How the Context System Works
The user-facing guide for context lives at The Context System. This page covers what happens under the hood—how Aliveo composes Global, Org, and Account context into the effective prose an agent reads, and why the resolution stays fast even as your context tree grows.
Three Stores, One Tree
Context is persisted in three independent stores:
- Global Context — a single record per organization.
- Org Context — one record per line of business.
- Account Context — one record per integration (or group of integrations) within a business.
Each record stores its own natural-language prose, an inheritance flag (whether to compose with the parent), and provenance metadata (who saved it, when). The three layers form a tree: account points to its business, business points to global.
Effective Prose Composition
When Aliveo needs the effective context for a workflow (chat, automation agent, dashboard), it walks the tree from the most specific scope up to the most general:
- Read the Account Context record(s) for the in-scope accounts.
- If the account record has inheritance on, read the Org Context record for its business.
- If the org record has inheritance on, read the Global Context record for the organization.
- Compose the three blocks in order: global → org → account.
- The resulting effective prose is what downstream agents read.
The composition is order-sensitive: more specific context is appended after broader context, so when an LLM weighs conflicting rules it weighs the more specific one more heavily. Account-level instructions can also explicitly disable inheritance, in which case higher layers are dropped entirely for that account.
Metric-Aware Context Resolution
Effective prose can grow large, especially when global glossaries and per-account exclusions accumulate. Pushing all of it into every LLM prompt would be wasteful—and slow.
Aliveo solves this with metric-aware resolution:
- The user’s question is parsed for metric mentions (KPI names, derived measures, business concepts).
- A lightweight resolver walks the Data Knowledge Graph and the context tree to identify which fragments are relevant to those metrics—definitions, formulas, exclusions, related tags.
- Only the relevant fragments are surfaced into the planning and code-generation prompts.
The same mechanism extends to accounts: when the question implicates only a subset of in-scope accounts, only those accounts’ contexts contribute. This keeps prompts focused and lets you keep growing your context library without hitting token ceilings.
Metric hints
Custom-data columns can carry metric hints—small tags such as revenue, cost, dimension, or date.
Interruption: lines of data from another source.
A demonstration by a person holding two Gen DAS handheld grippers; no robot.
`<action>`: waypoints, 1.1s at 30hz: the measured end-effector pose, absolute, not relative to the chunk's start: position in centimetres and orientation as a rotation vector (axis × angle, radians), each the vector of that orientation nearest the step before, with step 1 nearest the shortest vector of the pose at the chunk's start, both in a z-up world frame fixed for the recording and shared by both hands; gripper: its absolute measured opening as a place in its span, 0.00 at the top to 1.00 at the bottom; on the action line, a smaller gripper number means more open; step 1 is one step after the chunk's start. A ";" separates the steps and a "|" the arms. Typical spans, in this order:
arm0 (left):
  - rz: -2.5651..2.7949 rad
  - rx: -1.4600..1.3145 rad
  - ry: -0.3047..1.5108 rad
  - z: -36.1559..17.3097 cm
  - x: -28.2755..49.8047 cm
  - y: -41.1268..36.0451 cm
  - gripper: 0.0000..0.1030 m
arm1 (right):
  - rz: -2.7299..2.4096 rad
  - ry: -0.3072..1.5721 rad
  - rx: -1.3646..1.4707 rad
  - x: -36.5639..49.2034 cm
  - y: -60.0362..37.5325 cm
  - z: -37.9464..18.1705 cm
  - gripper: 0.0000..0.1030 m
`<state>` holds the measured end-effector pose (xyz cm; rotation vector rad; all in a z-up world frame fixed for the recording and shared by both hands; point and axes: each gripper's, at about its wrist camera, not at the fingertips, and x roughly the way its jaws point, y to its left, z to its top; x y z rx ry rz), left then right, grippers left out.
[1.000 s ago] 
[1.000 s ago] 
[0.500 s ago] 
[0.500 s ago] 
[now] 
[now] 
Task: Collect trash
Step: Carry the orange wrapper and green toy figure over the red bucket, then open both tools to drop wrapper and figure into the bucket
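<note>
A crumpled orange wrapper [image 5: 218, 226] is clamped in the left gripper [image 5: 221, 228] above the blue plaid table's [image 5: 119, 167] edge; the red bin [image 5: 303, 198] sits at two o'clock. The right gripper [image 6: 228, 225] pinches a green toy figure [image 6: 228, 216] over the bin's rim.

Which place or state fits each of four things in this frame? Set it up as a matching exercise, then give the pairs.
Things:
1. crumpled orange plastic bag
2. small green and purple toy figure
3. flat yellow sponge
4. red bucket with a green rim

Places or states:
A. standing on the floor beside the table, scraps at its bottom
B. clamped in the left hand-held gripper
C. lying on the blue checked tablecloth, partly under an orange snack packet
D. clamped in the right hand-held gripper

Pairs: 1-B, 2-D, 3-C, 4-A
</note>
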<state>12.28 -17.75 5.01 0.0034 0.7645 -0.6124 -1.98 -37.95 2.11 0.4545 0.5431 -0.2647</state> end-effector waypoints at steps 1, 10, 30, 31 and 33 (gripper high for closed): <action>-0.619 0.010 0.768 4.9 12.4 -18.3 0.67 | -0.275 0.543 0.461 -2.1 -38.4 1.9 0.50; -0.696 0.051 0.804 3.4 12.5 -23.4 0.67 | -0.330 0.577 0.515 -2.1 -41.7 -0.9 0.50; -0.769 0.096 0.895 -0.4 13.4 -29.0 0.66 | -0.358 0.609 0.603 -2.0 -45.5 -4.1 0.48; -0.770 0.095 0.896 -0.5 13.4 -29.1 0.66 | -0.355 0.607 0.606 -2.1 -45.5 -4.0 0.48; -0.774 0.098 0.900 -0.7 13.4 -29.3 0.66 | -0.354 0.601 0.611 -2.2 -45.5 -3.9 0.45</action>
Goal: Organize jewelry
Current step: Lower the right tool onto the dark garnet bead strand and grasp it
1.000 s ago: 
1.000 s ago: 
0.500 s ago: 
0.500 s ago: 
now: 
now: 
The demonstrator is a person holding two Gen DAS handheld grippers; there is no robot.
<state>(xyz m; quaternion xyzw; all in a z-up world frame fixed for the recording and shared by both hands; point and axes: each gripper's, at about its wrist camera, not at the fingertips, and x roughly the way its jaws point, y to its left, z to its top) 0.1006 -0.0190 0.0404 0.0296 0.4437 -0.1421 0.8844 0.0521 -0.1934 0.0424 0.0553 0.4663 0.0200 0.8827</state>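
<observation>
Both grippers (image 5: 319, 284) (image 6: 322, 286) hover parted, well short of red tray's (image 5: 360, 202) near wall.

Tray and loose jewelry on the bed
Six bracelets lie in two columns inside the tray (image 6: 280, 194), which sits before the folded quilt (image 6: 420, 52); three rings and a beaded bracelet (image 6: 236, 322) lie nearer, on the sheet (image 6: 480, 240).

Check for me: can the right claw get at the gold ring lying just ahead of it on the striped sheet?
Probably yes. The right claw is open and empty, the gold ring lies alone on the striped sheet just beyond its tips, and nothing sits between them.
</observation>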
The resolver uses these hints to bridge raw warehouse columns to the semantic roles your context refers to. For example, a hint of revenue on a column named gross_take lets the resolver answer “revenue” questions even though the column doesn’t literally use that word.
Conflict Detection
When you save context that materially contradicts its parent (e.g. global says “ROAS uses revenue,” your org context redefines it as “gross profit”), the UI raises a context conflict prompt:
- It shows both blocks side-by-side.
- It asks you to confirm the override is intentional.
- The acknowledgment is saved with the record’s provenance so future readers know the conflict was deliberate, not accidental.
This stops accidental redefinitions from silently changing answers.
Cascading Saves
Some changes need to be propagated rather than overridden. For these, the UI provides explicit cascade actions:
- Cascade global to org — applies a new global statement to specific org-level records that should inherit it as if it were always there.
- Cascade global / org to account — same idea, applied downward.
Cascading is opt-in—you pick which child records to update—rather than a forced top-down rewrite. The provenance ledger records who triggered the cascade.
Provenance and Audit
Every save records:
- The user who saved it.
- The timestamp.
- A short delta summary (which blocks were added, removed, or changed).
This is what powers the “Last saved by … on …” line you see on each context page and gives compliance teams a trail when context that affects KPIs changes.
Coverage Indicators
Each Account Context page shows a coverage indicator (the “pie”) that estimates how many of the account’s feasible questions, KPIs, and tags are explained by the current effective prose. The indicator is computed by:
- Enumerating common question patterns + KPIs registered for the account.
- Checking which ones have an associated definition or exclusion in the effective prose.
- Returning the ratio.
It is intentionally an estimate—a quick health check, not a guarantee. A higher slice means the AI is less likely to ask clarifying questions when this account is in scope.
How Context Plumbs Into Workflows
When a chat or automation agent session starts:
- The scope of the session (active org, selected accounts, selected documents) is resolved.
- The Context Resolver produces the effective prose for that scope.
- Integration documents (Global, Business, Account) attached to that scope are pulled into the document store.
- The Plan Generator receives the resolved context as part of its prompt. From there it flows into code generation, validation, and summarization (see Multi-Agent Orchestration).
If you’ve ever wondered why a chat at the org level returns slightly different framing than the same question scoped to a single account—now you know. Different scope, different effective prose.
Putting It Together
The context system is intentionally layered to mirror how real organizations work: shared vocabulary lives once at the top; teams add their playbooks; individual accounts attach the truly bespoke exceptions. Combined with metric-aware resolution and metric hints on custom data, it lets Aliveo scale context arbitrarily without slowing down or losing precision.